■ What you need to do: Write out the data word for word, taking care that no picture is carried over.

(Provided material Opens)

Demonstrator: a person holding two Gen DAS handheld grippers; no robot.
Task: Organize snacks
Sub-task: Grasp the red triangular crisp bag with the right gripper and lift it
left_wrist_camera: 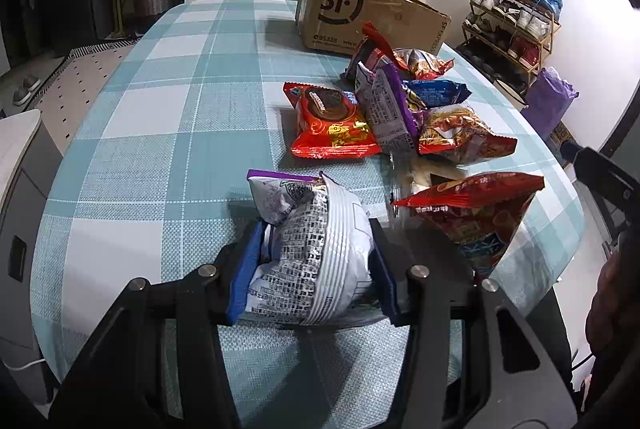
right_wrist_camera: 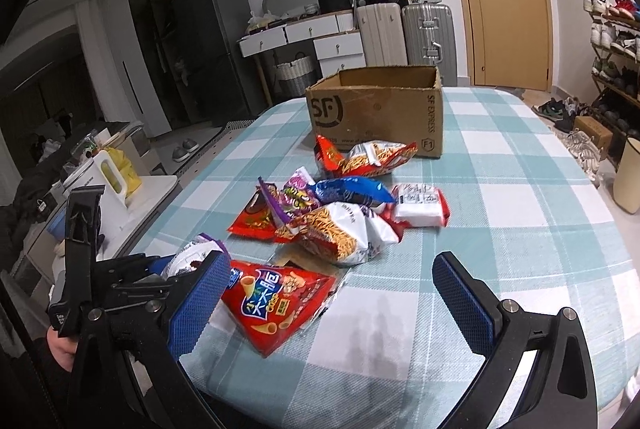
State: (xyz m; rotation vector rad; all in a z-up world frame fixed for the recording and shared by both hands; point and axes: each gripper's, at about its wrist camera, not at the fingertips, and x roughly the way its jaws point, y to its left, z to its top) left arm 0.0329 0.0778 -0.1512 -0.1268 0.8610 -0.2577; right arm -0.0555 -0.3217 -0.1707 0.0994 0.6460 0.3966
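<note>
In the left wrist view, a white and purple snack bag [left_wrist_camera: 308, 249] is being pinched at its near end by the blue pads of the left gripper [left_wrist_camera: 310, 277], whose jaws are being held narrowly apart against the crumpled foil. Its long axis is being pointed away from the camera and leftward, the purple seal farthest.

In the right wrist view, the right gripper [right_wrist_camera: 332, 305] is being held wide open over the checked tablecloth [right_wrist_camera: 520, 229], with nothing gripped; a red cone-snack bag [right_wrist_camera: 276, 305] is lying just beside its left pad. The cardboard box [right_wrist_camera: 376, 109] is standing beyond the snack pile.
</note>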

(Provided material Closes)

■ Finished task:
Demonstrator: a person holding two Gen DAS handheld grippers; no robot.
Task: Organize snacks
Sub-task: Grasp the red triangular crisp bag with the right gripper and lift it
left_wrist_camera: 
right_wrist_camera: 
State: (xyz m; rotation vector rad; all in a z-up world frame fixed for the recording and shared by both hands; point and axes: each gripper's, at about its wrist camera, not at the fingertips, and x roughly the way its jaws point, y to its left, z to its top) left arm 0.0329 0.0778 -0.1512 -0.1268 0.8610 -0.2577; right arm -0.0555 -0.3217 -0.1707 0.0994 0.6460 0.3966
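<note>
In the left wrist view, a white and purple snack bag [left_wrist_camera: 308, 249] is being pinched at its near end by the blue pads of the left gripper [left_wrist_camera: 310, 277], whose jaws are being held narrowly apart against the crumpled foil. Its long axis is being pointed away from the camera and leftward, the purple seal farthest.

In the right wrist view, the right gripper [right_wrist_camera: 332, 305] is being held wide open over the checked tablecloth [right_wrist_camera: 520, 229], with nothing gripped; a red cone-snack bag [right_wrist_camera: 276, 305] is lying just beside its left pad. The cardboard box [right_wrist_camera: 376, 109] is standing beyond the snack pile.
</note>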

With the answer given, the exercise is complete.